On 7/17/23 04:13, basti wrote:
[snip]
The Indexes:
volkszaehler=# SELECT tablename,indexname,indexdef FROM pg_indexes WHERE
tablename LIKE 'data%' ORDER BY tablename,indexname;
tablename | indexname | indexdef
-----------+--------------------------------+--------------------------------------------------------------------------------------------------
data | idx_16391_idx_adf3f36372f5a1aa | CREATE INDEX
idx_16391_idx_adf3f36372f5a1aa ON volkszaehler.data USING btree (channel_id)
data | idx_16391_primary | CREATE UNIQUE INDEX
idx_16391_primary ON volkszaehler.data USING btree (channel_id, "timestamp")
data | idx_data_timestamp | CREATE INDEX
idx_data_timestamp ON volkszaehler.data USING btree ("timestamp")
(3 rows)
The Query:
volkszaehler=# explain analyze SELECT COUNT(DISTINCT DATE_TRUNC('day',
TIMESTAMP 'epoch' + timestamp * INTERVAL '1 millisecond')) FROM data WHERE
channel_id = 5 AND timestamp >= 0;
QUERY PLAN
----------------------------------------------------------------------------------------------------------------------------
Aggregate (cost=590793.68..590793.69 rows=1 width=8) (actual
time=15449.536..15449.539 rows=1 loops=1)
-> Seq Scan on data (cost=0.00..382037.82 rows=16700469 width=8)
(actual time=247.092..3833.495 rows=16669429 loops=1)
Filter: (("timestamp" >= 0) AND (channel_id = 5))
Rows Removed by Filter: 1215163
Planning Time: 0.374 ms
JIT:
Functions: 5
Options: Inlining true, Optimization true, Expressions true, Deforming
true
Timing: Generation 1.201 ms, Inlining 158.833 ms, Optimization 59.816
ms, Emission 28.472 ms, Total 248.322 ms
Execution Time: 15451.093 ms
(10 rows)
Round about 16 sec is too long, the frontend run in timeout or other erros.

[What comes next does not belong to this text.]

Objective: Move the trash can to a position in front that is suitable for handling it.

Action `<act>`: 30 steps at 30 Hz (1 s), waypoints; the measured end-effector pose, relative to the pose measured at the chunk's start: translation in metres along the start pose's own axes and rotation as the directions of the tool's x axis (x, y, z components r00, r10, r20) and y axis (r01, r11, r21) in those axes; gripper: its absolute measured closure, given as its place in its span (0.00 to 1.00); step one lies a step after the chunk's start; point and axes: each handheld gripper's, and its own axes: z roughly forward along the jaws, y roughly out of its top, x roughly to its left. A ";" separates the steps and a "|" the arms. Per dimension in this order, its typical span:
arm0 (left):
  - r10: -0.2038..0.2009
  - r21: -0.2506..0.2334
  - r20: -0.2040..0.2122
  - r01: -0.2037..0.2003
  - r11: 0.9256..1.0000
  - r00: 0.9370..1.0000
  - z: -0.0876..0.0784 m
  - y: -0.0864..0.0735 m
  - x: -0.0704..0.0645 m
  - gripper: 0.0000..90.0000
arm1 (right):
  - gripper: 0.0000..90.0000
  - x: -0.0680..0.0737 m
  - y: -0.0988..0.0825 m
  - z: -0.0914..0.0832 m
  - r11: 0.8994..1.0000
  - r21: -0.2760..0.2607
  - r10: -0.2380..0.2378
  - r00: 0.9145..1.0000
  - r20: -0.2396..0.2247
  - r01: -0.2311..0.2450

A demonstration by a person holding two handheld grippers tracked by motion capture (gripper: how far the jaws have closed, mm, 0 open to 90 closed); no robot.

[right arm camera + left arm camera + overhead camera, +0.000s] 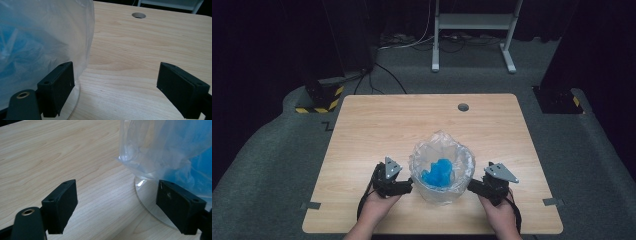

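A clear round container lined with a crumpled clear plastic bag [442,155] stands near the front middle of the wooden table [382,130]. Something blue [439,174] lies inside the bag. My left gripper [410,188] is open just left of the container, with its right jaw close to the clear base [150,200]. My right gripper [472,186] is open on the container's right side. In the left gripper view the bag [155,147] and the blue contents [197,167] rise at the right beyond the gripper [117,188]. In the right gripper view the bag [45,32] stands at the left, against the left jaw of the gripper [117,70].
A round cable hole [463,107] sits near the table's far edge, also visible in the right gripper view [138,15]. Beyond the table stand a white frame [472,22] and a black post base with yellow-black tape [319,95]. Grey tape tabs [311,205] mark the front corners.
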 end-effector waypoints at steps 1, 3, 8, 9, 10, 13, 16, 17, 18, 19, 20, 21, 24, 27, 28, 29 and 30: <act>0.000 -0.001 0.004 0.000 1.000 1.000 0.001 0.001 -0.001 0.19 | 0.16 -0.002 -0.001 -0.001 1.000 0.001 0.006 1.000 0.007 -0.006; 0.009 0.000 0.004 -0.009 1.000 1.000 0.003 0.003 -0.003 0.19 | 0.16 -0.005 -0.002 -0.003 1.000 0.000 0.009 1.000 0.018 -0.009; 0.009 -0.008 0.023 -0.009 1.000 1.000 0.012 0.010 -0.011 0.19 | 0.16 -0.012 -0.004 -0.008 1.000 0.000 0.021 0.999 0.041 -0.021; 0.019 -0.006 0.024 -0.018 1.000 1.000 0.013 0.011 -0.012 0.20 | 0.16 -0.014 -0.005 -0.009 1.000 0.001 0.025 0.998 0.050 -0.025; 0.028 -0.007 0.026 -0.028 1.000 0.999 0.014 0.013 -0.014 0.20 | 0.16 -0.016 -0.006 -0.010 1.000 0.000 0.026 0.998 0.055 -0.026; 0.041 -0.009 0.036 -0.041 0.999 0.999 0.017 0.016 -0.019 0.20 | 0.16 -0.023 -0.007 -0.013 0.999 0.001 0.037 0.997 0.065 -0.037; 0.048 -0.012 0.049 -0.047 0.999 0.998 0.021 0.020 -0.023 0.20 | 0.16 -0.029 -0.009 -0.015 0.999 0.005 0.046 0.996 0.071 -0.047; 0.052 -0.009 0.048 -0.052 0.999 0.997 0.022 0.021 -0.024 0.19 | 0.16 -0.031 -0.010 -0.016 0.999 0.004 0.049 0.996 0.075 -0.049; 0.056 -0.004 0.048 -0.056 0.998 0.997 0.024 0.024 -0.025 0.19 | 0.16 -0.032 -0.010 -0.016 0.999 0.006 0.052 0.996 0.075 -0.053; 0.053 0.002 0.052 -0.053 0.999 0.997 0.025 0.025 -0.026 0.19 | 0.16 -0.034 -0.010 -0.017 0.998 0.007 0.054 0.995 0.078 -0.055; 0.068 0.013 0.053 -0.069 0.998 0.996 0.026 0.029 -0.028 0.19 | 0.16 -0.035 -0.010 -0.017 0.998 0.008 0.057 0.995 0.080 -0.058; 0.087 0.012 0.046 -0.087 0.996 0.995 0.026 0.031 -0.030 0.18 | 0.16 -0.038 -0.010 -0.018 0.998 0.008 0.062 0.994 0.085 -0.063; 0.087 0.026 0.042 -0.088 0.996 0.995 0.029 0.039 -0.031 0.18 | 0.16 -0.042 -0.011 -0.018 0.998 0.008 0.069 0.994 0.088 -0.070; 0.059 0.027 0.043 -0.060 0.998 0.997 0.034 0.042 -0.034 0.19 | 0.16 -0.048 -0.011 -0.016 0.996 0.017 0.082 0.993 0.088 -0.084; 0.056 0.022 0.045 -0.057 0.998 0.997 0.035 0.041 -0.035 0.19 | 0.16 -0.050 -0.012 -0.015 0.996 0.022 0.086 0.992 0.090 -0.088; 0.051 0.014 0.048 -0.051 0.999 0.998 0.036 0.040 -0.036 0.19 | 0.16 -0.052 -0.012 -0.015 0.996 0.024 0.087 0.992 0.090 -0.090; 0.041 0.001 0.054 -0.042 0.999 0.998 0.037 0.039 -0.037 0.19 | 0.16 -0.054 -0.011 -0.015 0.995 0.025 0.090 0.991 0.094 -0.093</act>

What fraction of the rows in the table meet the "WHERE channel_id = 5 AND
timestamp >= 0" qualification?
If it's high (and "high" can be a seemingly low value), then Postgresql will
decide it's cheaper to sequentially scan the table.
A simple count look like
volkszaehler=# explain analyze SELECT count (channel_id) FROM data;
QUERY PLAN
---------------------------------------------------------------------------------------------------------------------------------------------
Finalize Aggregate (cost=208089.76..208089.77 rows=1 width=8) (actual
time=3514.293..3523.842 rows=1 loops=1)
-> Gather (cost=208089.55..208089.76 rows=2 width=8) (actual
time=3514.247..3523.800 rows=3 loops=1)
Workers Planned: 2
Workers Launched: 2
-> Partial Aggregate (cost=207089.55..207089.56 rows=1 width=8)
(actual time=3427.139..3427.141 rows=1 loops=3)
-> Parallel Seq Scan on data (cost=0.00..188457.44
rows=7452844 width=8) (actual time=0.137..2121.695 rows=5962263 loops=3)
Planning Time: 0.247 ms
JIT:
Functions: 11
Options: Inlining false, Optimization false, Expressions true,
Deforming true
Timing: Generation 2.665 ms, Inlining 0.000 ms, Optimization 1.612 ms,
Emission 48.580 ms, Total 52.857 ms
Execution Time: 3525.656 ms
(12 rows)
Why are the indexes not used ?
Is it a Problem of the DATE_TRUNC ?
How can I optimize?
Best regards
--
Born in Arizona, moved to Babylonia.